▶ What is required: Beginning with the line that holds "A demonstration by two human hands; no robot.", set down each line of the data below through the very last, exactly as given, and nothing beyond that.

▶ Collected data:
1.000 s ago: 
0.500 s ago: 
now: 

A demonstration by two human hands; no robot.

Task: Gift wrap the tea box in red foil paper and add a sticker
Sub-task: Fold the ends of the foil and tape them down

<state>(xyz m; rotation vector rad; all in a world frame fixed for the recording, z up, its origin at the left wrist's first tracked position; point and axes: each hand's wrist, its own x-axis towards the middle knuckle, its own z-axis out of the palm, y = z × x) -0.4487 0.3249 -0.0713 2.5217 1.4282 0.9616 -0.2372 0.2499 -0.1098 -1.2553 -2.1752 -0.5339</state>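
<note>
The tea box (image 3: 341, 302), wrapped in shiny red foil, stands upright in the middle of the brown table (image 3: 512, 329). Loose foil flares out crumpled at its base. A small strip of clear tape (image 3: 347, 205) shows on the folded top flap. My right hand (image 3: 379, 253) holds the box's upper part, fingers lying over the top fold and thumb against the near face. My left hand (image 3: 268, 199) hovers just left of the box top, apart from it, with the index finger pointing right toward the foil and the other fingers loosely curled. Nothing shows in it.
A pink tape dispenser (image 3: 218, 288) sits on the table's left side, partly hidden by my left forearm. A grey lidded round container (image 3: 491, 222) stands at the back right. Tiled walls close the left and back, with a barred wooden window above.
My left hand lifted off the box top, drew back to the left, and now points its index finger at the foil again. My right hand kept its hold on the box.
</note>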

▶ Problem solution:
A demonstration by two human hands; no robot.

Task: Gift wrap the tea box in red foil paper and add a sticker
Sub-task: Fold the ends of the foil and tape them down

<state>(xyz m; rotation vector rad; all in a world frame fixed for the recording, z up, its origin at the left wrist's first tracked position; point and axes: each hand's wrist, its own x-axis towards the middle knuckle, its own z-axis out of the palm, y = z × x) -0.4487 0.3249 -0.0713 2.5217 1.4282 0.9616 -0.2372 0.2499 -0.1098 -1.2553 -2.1752 -0.5339</state>
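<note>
The tea box (image 3: 341, 302), wrapped in shiny red foil, stands upright in the middle of the brown table (image 3: 512, 329). Loose foil flares out crumpled at its base. A small strip of clear tape (image 3: 347, 205) shows on the folded top flap. My right hand (image 3: 379, 253) holds the box's upper part, fingers lying over the top fold and thumb against the near face. My left hand (image 3: 268, 199) hovers just left of the box top, apart from it, with the index finger pointing right toward the foil and the other fingers loosely curled. Nothing shows in it.
A pink tape dispenser (image 3: 218, 288) sits on the table's left side, partly hidden by my left forearm. A grey lidded round container (image 3: 491, 222) stands at the back right. Tiled walls close the left and back, with a barred wooden window above.
My left hand lifted off the box top, drew back to the left, and now points its index finger at the foil again. My right hand kept its hold on the box.
</note>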

Nothing else belongs in this answer.